• **About this exercise**
The lines of the records that include "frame" should all be copied.

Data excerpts
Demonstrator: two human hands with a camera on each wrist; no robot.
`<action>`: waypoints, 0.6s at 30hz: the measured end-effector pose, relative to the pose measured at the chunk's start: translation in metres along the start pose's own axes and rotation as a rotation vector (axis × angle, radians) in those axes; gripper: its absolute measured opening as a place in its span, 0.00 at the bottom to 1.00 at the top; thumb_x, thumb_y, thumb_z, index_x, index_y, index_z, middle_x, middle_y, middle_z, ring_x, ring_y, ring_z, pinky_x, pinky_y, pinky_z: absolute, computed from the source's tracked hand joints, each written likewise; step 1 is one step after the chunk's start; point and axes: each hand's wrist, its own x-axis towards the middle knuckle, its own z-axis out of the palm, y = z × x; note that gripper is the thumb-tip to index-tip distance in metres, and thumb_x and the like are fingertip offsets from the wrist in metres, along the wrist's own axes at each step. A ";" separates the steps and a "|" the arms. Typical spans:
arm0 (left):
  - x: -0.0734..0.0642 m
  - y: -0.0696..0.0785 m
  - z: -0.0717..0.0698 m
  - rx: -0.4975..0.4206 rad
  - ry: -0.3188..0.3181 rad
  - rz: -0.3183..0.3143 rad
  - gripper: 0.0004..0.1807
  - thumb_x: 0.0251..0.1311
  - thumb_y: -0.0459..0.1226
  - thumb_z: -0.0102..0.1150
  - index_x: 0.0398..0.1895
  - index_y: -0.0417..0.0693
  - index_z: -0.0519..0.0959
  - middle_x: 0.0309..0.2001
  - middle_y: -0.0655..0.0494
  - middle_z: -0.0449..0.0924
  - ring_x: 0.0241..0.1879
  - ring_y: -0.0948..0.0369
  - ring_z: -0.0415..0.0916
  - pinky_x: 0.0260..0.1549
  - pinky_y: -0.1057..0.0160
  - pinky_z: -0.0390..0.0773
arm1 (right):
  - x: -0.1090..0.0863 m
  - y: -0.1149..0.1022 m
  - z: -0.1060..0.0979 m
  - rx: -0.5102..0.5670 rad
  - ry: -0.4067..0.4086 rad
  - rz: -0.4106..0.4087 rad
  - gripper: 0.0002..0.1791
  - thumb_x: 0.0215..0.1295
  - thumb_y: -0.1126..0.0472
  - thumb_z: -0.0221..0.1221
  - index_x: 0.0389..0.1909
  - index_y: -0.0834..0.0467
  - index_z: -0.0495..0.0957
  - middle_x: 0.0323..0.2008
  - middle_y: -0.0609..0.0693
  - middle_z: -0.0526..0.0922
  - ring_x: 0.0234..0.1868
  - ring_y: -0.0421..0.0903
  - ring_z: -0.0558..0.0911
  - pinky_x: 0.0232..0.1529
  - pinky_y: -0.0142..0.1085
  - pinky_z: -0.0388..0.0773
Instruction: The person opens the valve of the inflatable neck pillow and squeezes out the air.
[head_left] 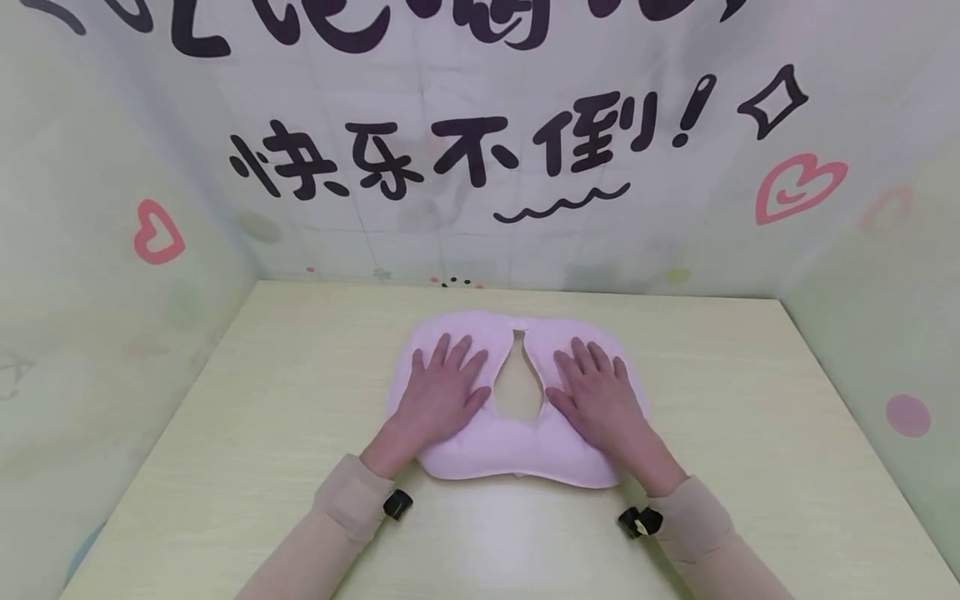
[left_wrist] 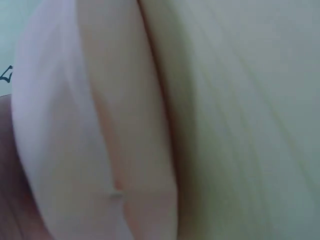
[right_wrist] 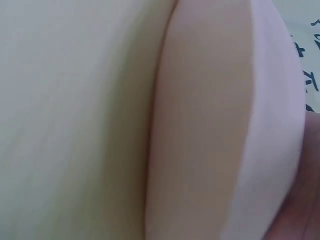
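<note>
A pink cushion (head_left: pixel 517 454) with a teardrop-shaped opening in its middle lies flat on the table. My left hand (head_left: pixel 442 392) rests palm down on its left half, fingers spread and pointing away. On the right half lies my right hand (head_left: pixel 600 396), also palm down with the fingers spread and its thumb beside the opening. Close up in the left wrist view, the side of the cushion (left_wrist: pixel 125 100) shows a seam, with part of the hand at the left border. The right wrist view shows the cushion's side (right_wrist: pixel 200 120) standing on the table surface.
A pale wood-grain table (head_left: pixel 300 358) carries the cushion. Behind it hangs a white backdrop (head_left: pixel 420 242) with black lettering and pink hearts, and similar printed walls (head_left: pixel 885 333) flank both sides. A small black wrist device (head_left: pixel 397 504) sits at the left cuff.
</note>
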 end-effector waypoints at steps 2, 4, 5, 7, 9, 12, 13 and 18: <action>-0.001 0.000 -0.004 -0.009 0.014 -0.004 0.31 0.75 0.53 0.51 0.76 0.50 0.68 0.77 0.41 0.59 0.77 0.35 0.49 0.65 0.25 0.54 | -0.002 -0.001 -0.005 0.006 0.012 0.000 0.34 0.76 0.44 0.55 0.73 0.62 0.67 0.75 0.68 0.62 0.74 0.69 0.60 0.68 0.70 0.56; -0.003 0.000 -0.008 -0.014 0.038 -0.008 0.31 0.75 0.52 0.51 0.76 0.49 0.68 0.77 0.41 0.59 0.76 0.35 0.49 0.65 0.26 0.55 | -0.004 -0.003 -0.010 0.008 0.031 -0.005 0.34 0.76 0.44 0.55 0.73 0.61 0.67 0.75 0.67 0.62 0.74 0.69 0.60 0.68 0.69 0.57; -0.005 0.000 -0.010 -0.015 0.052 -0.009 0.31 0.75 0.52 0.52 0.75 0.49 0.69 0.77 0.41 0.60 0.77 0.36 0.49 0.65 0.26 0.55 | -0.005 -0.004 -0.012 0.008 0.042 -0.009 0.34 0.75 0.45 0.56 0.73 0.61 0.68 0.74 0.67 0.62 0.74 0.69 0.61 0.68 0.69 0.57; -0.008 0.000 -0.014 -0.012 0.077 -0.005 0.31 0.75 0.53 0.52 0.75 0.49 0.69 0.76 0.41 0.60 0.76 0.36 0.50 0.65 0.26 0.56 | -0.008 -0.007 -0.015 -0.001 0.059 -0.020 0.33 0.74 0.45 0.57 0.72 0.61 0.69 0.74 0.67 0.64 0.73 0.69 0.62 0.67 0.68 0.59; -0.012 0.000 -0.018 -0.009 0.090 0.002 0.30 0.75 0.53 0.52 0.74 0.49 0.70 0.76 0.41 0.61 0.76 0.36 0.50 0.65 0.26 0.57 | -0.012 -0.009 -0.017 -0.008 0.072 -0.028 0.33 0.74 0.45 0.59 0.71 0.61 0.69 0.73 0.67 0.65 0.72 0.69 0.63 0.66 0.68 0.61; -0.018 0.001 -0.021 -0.009 0.100 0.011 0.30 0.75 0.52 0.52 0.73 0.49 0.71 0.75 0.40 0.62 0.76 0.35 0.50 0.64 0.26 0.57 | -0.017 -0.011 -0.017 -0.010 0.079 -0.033 0.33 0.73 0.45 0.60 0.70 0.61 0.70 0.73 0.66 0.66 0.71 0.69 0.65 0.64 0.68 0.63; -0.019 0.001 -0.021 -0.009 0.102 0.013 0.29 0.75 0.52 0.53 0.73 0.49 0.71 0.75 0.40 0.63 0.76 0.35 0.51 0.64 0.25 0.57 | -0.018 -0.012 -0.017 -0.009 0.080 -0.033 0.33 0.73 0.46 0.60 0.70 0.61 0.70 0.72 0.66 0.66 0.71 0.69 0.65 0.64 0.69 0.63; -0.023 -0.001 -0.013 -0.024 0.059 0.000 0.31 0.76 0.52 0.52 0.74 0.47 0.69 0.75 0.39 0.62 0.76 0.34 0.51 0.64 0.25 0.57 | -0.024 -0.012 -0.008 -0.007 0.046 -0.020 0.35 0.73 0.45 0.59 0.71 0.64 0.69 0.73 0.68 0.65 0.72 0.70 0.64 0.64 0.69 0.62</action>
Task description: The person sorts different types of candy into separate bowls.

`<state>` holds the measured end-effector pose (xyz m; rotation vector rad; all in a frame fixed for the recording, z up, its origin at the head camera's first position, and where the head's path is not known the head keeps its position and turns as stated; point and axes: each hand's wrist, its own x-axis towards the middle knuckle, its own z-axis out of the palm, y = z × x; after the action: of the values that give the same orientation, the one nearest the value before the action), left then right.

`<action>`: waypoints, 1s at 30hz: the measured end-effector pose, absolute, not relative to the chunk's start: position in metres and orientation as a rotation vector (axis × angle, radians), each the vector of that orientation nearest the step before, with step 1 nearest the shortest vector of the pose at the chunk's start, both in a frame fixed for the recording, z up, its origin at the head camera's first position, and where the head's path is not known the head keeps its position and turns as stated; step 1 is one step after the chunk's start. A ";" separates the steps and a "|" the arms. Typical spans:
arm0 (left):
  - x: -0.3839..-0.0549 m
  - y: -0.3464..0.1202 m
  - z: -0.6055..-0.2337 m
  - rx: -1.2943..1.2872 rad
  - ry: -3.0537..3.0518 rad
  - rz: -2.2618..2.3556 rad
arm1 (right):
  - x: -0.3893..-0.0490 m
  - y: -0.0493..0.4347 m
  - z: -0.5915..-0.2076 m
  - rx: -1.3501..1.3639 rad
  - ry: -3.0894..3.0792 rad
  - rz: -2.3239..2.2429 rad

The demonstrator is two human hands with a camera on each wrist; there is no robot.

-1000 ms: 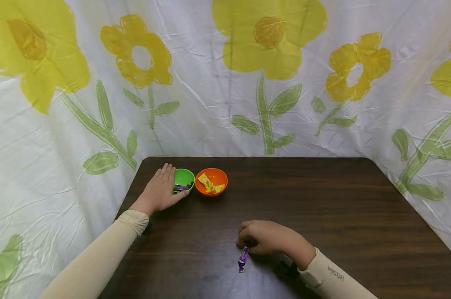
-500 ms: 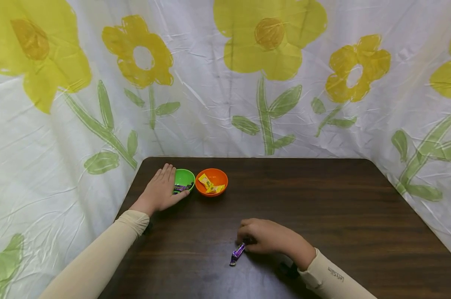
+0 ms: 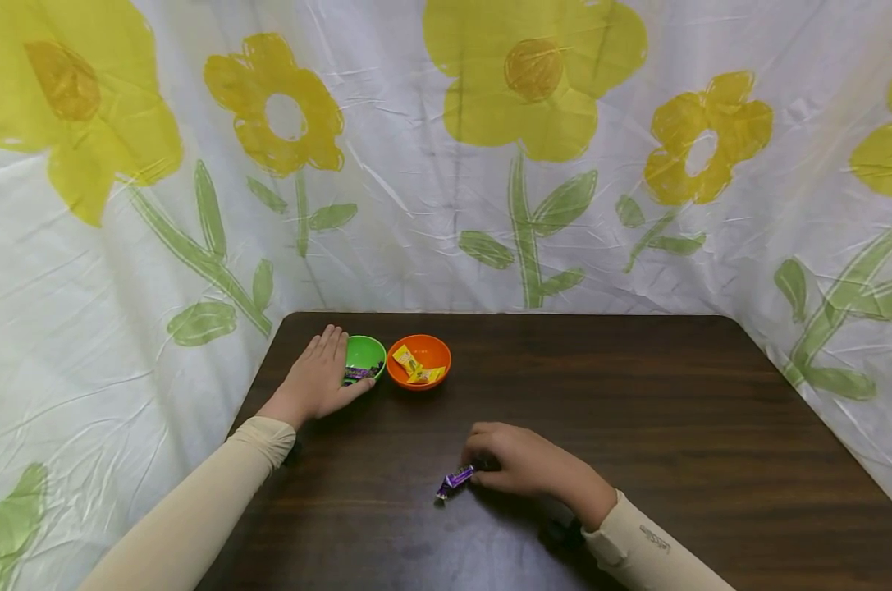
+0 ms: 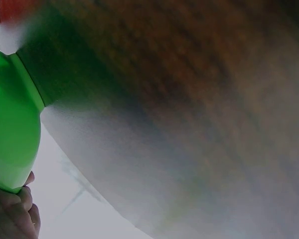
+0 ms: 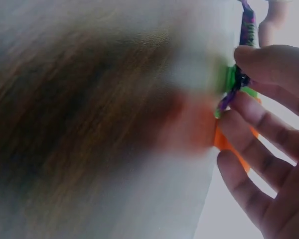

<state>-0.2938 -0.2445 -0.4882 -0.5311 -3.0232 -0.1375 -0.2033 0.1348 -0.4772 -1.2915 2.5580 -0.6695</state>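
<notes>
My left hand (image 3: 314, 377) lies against the left side of the green bowl (image 3: 366, 351), fingers straight, thumb along its near side. In the left wrist view its fingers touch the bowl's green outer wall (image 4: 15, 134). Purple-wrapped candy (image 3: 360, 373) sits inside that bowl. Over the near middle of the table, my right hand (image 3: 530, 464) pinches a purple-wrapped candy (image 3: 456, 480) between thumb and fingers, one twisted end sticking out leftward. The right wrist view shows purple wrapper (image 5: 248, 27) on both sides of the thumb; whether it is one candy or two I cannot tell.
An orange bowl (image 3: 431, 350) with yellow-wrapped candies (image 3: 407, 359) stands right beside the green one. Both stand at the far left of the dark wooden table (image 3: 638, 394). A white curtain (image 3: 401, 213) with painted yellow flowers hangs behind the table.
My right hand has shifted slightly away from me and to the left. The candy's free end has swung from pointing toward me to pointing left. The left hand stays on the green bowl.
</notes>
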 end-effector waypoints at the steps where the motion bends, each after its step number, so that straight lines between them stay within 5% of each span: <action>1: -0.294 -0.244 -0.488 -0.530 -3.022 -0.138 | -0.204 0.134 -0.478 -1.288 2.569 -0.684; 30: -0.294 -0.245 -0.492 -0.545 -2.992 -0.157 | -0.231 0.095 -0.478 -0.941 2.920 -0.900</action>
<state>-0.2935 -0.2450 -0.4916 -0.5453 -2.9922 -0.1575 -0.2306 0.0951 -0.4780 -0.9407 2.9196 -0.9004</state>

• **Solved exercise**
`<state>` holds the measured end-effector pose (xyz m; rotation vector rad; all in a frame fixed for the recording, z up, its origin at the head camera's first position, and where the head's path is not known the head keeps its position and turns as stated; point and axes: each hand's wrist, its own x-axis towards the middle knuckle, its own z-axis out of the palm, y = z × x; after the action: of the values that give the same orientation, the one nearest the value before the action), left then right.
`<action>`: waypoints, 1s at 30hz: the measured end-effector pose, absolute, not relative to the chunk's start: position in metres and orientation as a rotation vector (axis × angle, radians), each the vector of that orientation nearest the step before, with step 1 nearest the shortest vector of the pose at the chunk's start, both in a frame fixed for the recording, z up, its origin at the head camera's first position, and where the head's path is not known the head keeps its position and turns as stated; step 1 is one step after the chunk's start. A ";" separates the steps and a "|" the arms. Typical spans:

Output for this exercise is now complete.